__Exercise aim__
Check each line of the entries. Copy the ones that contain the string "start".

---+---

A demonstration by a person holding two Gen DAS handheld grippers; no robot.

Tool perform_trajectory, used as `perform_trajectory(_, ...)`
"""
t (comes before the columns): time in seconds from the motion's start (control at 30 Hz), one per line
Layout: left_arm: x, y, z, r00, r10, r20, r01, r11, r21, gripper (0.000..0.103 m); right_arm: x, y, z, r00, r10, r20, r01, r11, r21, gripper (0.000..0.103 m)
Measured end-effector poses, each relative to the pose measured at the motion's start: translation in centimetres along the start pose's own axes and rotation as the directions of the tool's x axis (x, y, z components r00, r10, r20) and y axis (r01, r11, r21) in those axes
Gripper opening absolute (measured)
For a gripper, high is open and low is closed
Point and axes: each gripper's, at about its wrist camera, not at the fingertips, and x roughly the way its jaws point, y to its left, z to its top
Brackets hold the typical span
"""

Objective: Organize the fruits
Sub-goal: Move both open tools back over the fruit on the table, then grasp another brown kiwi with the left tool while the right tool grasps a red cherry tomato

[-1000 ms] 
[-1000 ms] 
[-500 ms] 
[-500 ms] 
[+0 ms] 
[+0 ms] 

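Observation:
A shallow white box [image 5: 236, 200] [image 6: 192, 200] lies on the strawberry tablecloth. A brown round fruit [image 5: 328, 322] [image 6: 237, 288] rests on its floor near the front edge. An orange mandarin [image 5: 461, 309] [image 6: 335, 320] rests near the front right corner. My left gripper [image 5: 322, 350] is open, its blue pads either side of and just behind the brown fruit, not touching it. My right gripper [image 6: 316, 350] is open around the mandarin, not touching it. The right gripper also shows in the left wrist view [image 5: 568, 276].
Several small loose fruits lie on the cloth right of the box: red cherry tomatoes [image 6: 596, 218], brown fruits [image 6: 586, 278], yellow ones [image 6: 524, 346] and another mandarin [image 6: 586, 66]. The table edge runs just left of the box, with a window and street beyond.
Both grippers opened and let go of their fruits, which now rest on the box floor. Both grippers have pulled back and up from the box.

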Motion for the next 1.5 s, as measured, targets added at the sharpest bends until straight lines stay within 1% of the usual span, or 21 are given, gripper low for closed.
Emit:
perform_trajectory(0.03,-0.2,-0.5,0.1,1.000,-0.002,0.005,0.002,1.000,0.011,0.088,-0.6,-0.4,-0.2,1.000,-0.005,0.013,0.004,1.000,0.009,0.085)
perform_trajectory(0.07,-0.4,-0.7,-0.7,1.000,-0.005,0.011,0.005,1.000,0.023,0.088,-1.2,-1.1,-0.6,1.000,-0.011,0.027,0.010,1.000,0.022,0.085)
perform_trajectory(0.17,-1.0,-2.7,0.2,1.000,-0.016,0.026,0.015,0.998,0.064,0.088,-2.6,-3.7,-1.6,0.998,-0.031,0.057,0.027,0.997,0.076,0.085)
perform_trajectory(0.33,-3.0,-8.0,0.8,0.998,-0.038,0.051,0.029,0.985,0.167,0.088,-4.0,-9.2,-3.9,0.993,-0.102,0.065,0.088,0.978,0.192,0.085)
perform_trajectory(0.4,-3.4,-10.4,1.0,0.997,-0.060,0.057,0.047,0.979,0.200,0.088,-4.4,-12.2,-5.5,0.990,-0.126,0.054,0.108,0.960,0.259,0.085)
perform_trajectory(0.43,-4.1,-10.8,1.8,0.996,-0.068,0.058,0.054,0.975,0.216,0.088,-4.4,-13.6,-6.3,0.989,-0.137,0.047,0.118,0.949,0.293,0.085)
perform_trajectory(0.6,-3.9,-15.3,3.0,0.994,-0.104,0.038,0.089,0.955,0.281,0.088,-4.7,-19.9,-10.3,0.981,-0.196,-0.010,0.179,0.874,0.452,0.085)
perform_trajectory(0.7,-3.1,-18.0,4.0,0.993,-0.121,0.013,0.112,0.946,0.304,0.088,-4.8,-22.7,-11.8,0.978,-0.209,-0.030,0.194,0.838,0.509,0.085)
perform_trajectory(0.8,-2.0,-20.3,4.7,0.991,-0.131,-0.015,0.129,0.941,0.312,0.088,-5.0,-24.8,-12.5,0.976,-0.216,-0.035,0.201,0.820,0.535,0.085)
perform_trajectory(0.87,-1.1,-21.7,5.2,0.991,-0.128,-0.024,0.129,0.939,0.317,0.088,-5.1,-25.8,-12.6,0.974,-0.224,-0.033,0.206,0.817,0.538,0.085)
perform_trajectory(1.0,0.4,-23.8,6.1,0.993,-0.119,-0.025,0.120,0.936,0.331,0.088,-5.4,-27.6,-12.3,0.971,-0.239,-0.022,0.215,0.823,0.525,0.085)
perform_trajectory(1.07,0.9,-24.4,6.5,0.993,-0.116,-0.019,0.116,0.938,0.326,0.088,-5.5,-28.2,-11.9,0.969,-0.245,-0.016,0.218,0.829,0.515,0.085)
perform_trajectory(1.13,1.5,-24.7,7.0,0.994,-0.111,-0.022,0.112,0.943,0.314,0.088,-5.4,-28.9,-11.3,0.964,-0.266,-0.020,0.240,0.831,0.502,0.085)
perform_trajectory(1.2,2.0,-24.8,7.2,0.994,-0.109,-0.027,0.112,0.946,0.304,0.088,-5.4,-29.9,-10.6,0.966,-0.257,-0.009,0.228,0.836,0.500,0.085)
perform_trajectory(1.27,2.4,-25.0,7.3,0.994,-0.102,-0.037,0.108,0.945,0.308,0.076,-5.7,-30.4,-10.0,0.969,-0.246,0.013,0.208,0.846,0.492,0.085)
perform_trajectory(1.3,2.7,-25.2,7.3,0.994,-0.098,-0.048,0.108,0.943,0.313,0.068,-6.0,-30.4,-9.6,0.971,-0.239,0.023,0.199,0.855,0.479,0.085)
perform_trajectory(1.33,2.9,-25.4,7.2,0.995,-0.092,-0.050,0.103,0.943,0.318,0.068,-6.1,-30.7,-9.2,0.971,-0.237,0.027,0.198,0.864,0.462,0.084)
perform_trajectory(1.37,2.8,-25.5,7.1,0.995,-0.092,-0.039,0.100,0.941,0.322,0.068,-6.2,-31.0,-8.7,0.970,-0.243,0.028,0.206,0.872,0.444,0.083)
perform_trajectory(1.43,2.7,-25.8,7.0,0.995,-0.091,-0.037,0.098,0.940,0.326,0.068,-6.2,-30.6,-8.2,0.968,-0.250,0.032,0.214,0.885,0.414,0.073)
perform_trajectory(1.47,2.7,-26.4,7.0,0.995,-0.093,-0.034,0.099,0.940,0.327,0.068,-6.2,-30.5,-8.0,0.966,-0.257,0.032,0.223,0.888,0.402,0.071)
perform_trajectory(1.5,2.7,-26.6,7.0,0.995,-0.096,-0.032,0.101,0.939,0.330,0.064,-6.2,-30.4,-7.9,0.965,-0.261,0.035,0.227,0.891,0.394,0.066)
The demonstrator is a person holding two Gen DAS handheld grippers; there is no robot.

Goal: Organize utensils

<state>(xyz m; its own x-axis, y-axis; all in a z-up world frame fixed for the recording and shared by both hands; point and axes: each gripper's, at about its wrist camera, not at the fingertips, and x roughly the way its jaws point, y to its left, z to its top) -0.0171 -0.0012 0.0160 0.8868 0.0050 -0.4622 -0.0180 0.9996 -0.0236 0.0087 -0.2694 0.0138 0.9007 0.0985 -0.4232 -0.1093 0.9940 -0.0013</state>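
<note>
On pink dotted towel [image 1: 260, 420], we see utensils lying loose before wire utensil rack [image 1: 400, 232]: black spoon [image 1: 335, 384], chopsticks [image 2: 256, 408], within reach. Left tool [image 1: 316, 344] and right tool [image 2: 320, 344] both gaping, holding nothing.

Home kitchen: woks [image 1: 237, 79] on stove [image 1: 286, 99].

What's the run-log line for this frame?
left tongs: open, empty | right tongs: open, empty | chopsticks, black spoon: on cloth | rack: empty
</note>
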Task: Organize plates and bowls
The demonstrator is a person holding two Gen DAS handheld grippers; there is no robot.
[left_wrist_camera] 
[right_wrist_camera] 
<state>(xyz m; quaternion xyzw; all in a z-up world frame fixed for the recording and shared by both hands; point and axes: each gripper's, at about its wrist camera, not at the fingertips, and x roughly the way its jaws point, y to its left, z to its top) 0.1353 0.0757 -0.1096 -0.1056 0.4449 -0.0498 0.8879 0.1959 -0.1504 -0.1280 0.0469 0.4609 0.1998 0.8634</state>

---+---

__Task solution__
t (comes before the columns): time in seconds from the motion's start (control at 30 Hz), one per line
Measured end-effector poses, each relative to the pose measured at the motion's start: translation in centimetres along the start pose's own axes and rotation as the directions of the tool's x axis (x, y, z components r00, r10, r20) and y axis (r01, r11, r21) in those axes

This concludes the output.